Anak Nelayan Kolagana |
Matanya awas tajam menatap hamparan samudra. Kulitnya yang legam
menandakan betapa akrabnya Ia dengan dunianya,laut. Baginya hamparan samudra biru adalah
bentangan sejuta harapan. Sesekali ia
duduk diatas ujung sampannya sembari melepas pandanganya ke arah samudra. Mungkin saja dalam benaknya ia sedang membuat
perhitungan dengan sang samudra. Lalu
keceriaan kembali merajainya saat teman-temannya menyapa untuk kembali bermain
disela-sela membantu kesibukan orang tuanya yang membudidayakan rumput
laut. Sekelompok anak nelayan Kolagana
usia 4-7 tahun telah terbiasa dengan hempasan air laut dan cadasnya batu
karang.
Beberapa waktu yang lalu bersama keluarga saya pergi melihat kebun
almarhum kakek saya di Kolagana. Letak
kebun itu tepat dekat laut,luasnya beberapa hektar namun agak landai. Sayang kebun itu hampir tak terurus sama
sekali.

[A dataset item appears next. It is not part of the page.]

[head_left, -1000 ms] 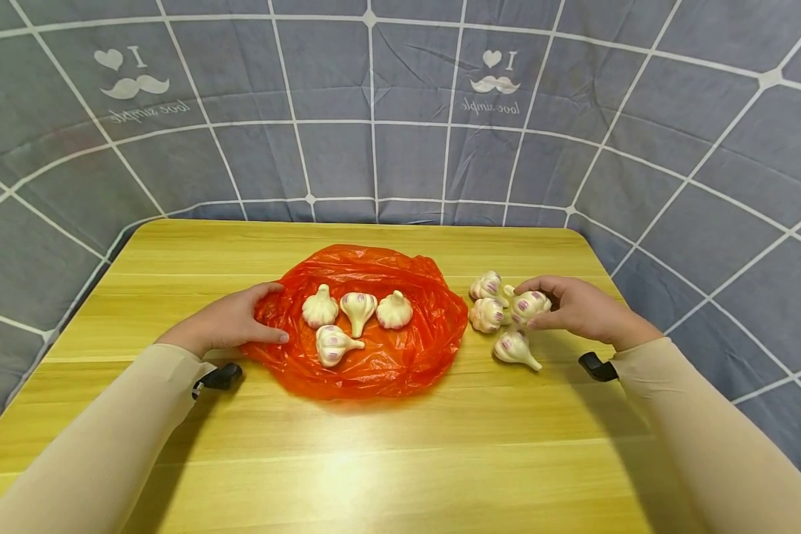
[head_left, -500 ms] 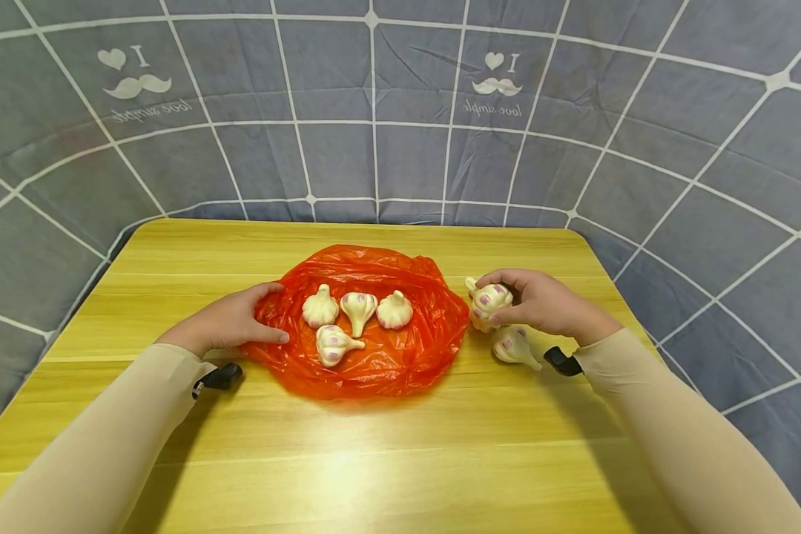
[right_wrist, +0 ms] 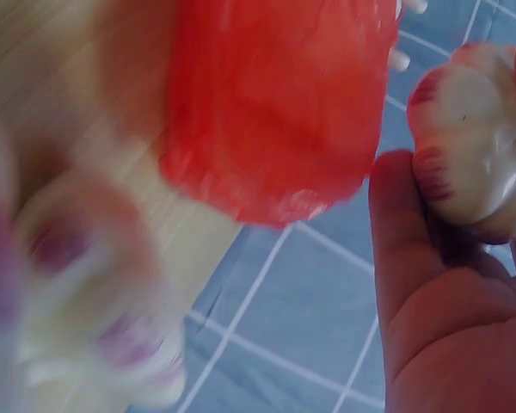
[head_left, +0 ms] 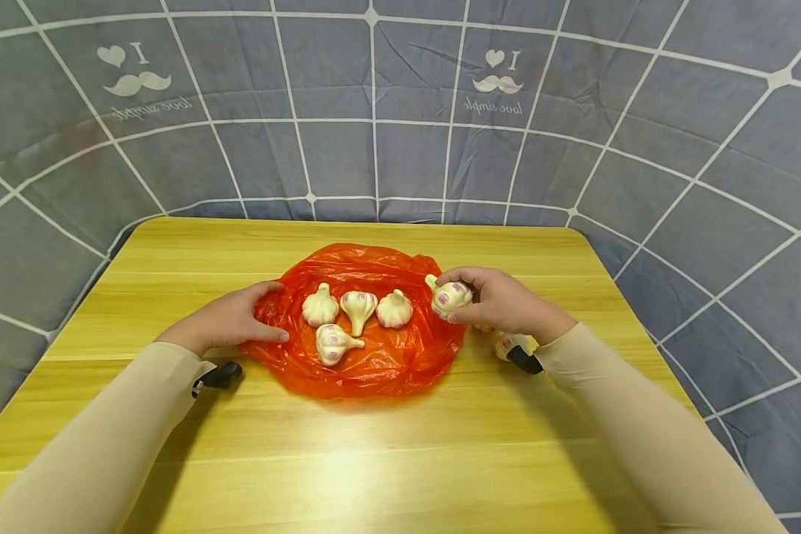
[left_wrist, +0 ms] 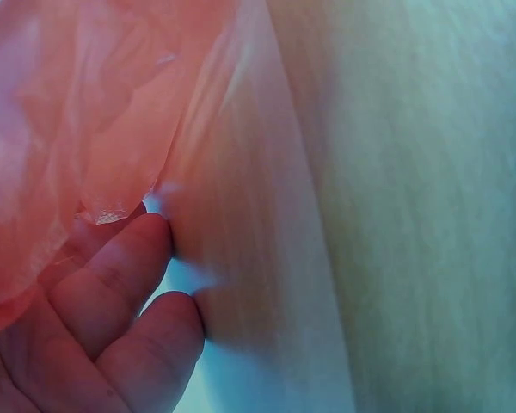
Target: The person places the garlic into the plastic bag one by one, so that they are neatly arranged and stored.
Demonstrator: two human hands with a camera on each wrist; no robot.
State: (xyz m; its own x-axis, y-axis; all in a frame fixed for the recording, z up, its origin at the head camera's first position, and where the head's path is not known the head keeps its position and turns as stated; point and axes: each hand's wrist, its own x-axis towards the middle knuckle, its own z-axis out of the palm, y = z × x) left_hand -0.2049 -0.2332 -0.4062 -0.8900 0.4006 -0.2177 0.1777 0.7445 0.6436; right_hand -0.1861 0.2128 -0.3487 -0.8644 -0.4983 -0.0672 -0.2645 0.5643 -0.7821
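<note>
In the head view an open red plastic bag (head_left: 390, 363) lies on the table with several garlic bulbs (head_left: 358, 305) inside. My left hand (head_left: 230, 319) holds the bag's left edge, its thumb over the plastic; the left wrist view shows its fingers (left_wrist: 112, 288) against the red film. My right hand (head_left: 510, 300) grips another garlic bulb (head_left: 452, 298) by its sides, above the bag's right edge. That bulb (right_wrist: 477, 142) sits between fingers and thumb in the right wrist view.
More garlic bulbs (head_left: 504, 345) lie right of the bag, mostly hidden behind the right hand and wrist; blurred bulbs (right_wrist: 95, 267) show in the right wrist view. The wooden table (head_left: 294, 460) reaches a grey checked cloth (head_left: 407, 163) behind.
My right hand has picked up a garlic bulb from the pile and moved left with it to the bag's right edge. The left hand and the bag have stayed put.
</note>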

Saya membayangkan di kebun itu
dibangun villa dan pemandaangannya langsung menjorok ke laut. Hanya saja investasinya pasti sangat besar.
Tak jauh dari situ, ada sebuah sumur tepat dibibir pantai. Anehnya menurut penduduk setempat yang lagi
hendak mencuci dan mengambil air minum,air sumur tersebut rasanya tawar dan
langsung bisa diminum tanpa dimasak.
Sumur itu menjadi sumber utama untuk memenuhi kebutuhan air minum warga
Kolagana. Sumur itu menjadi oase bagi warga ditengah tandus dan teriknya alam
Kolagana. Setiap hari warga datang
berbondong-bondong lalu mencari posisi strategis disekitar sumur untuk
melakukan sebagian ritual rumah tangga.
Apa lagi kalau bukan mandi, mencuci dan mengangkut air untuk dibawa
pulang ke rumah. Anak-anak merekapun tak
ketinggalan. Setelah puas bermain sampan di laut, bergegas ke sumur untuk membilasl
badan mengusir rasa asin yang melekat.
Paman saya begitu akrabnya menyapa setiap warga yang ia temui. Sesekali mereka bercanda dan saling mengejek
menggunakan bahasa yang tidak saya mengerti.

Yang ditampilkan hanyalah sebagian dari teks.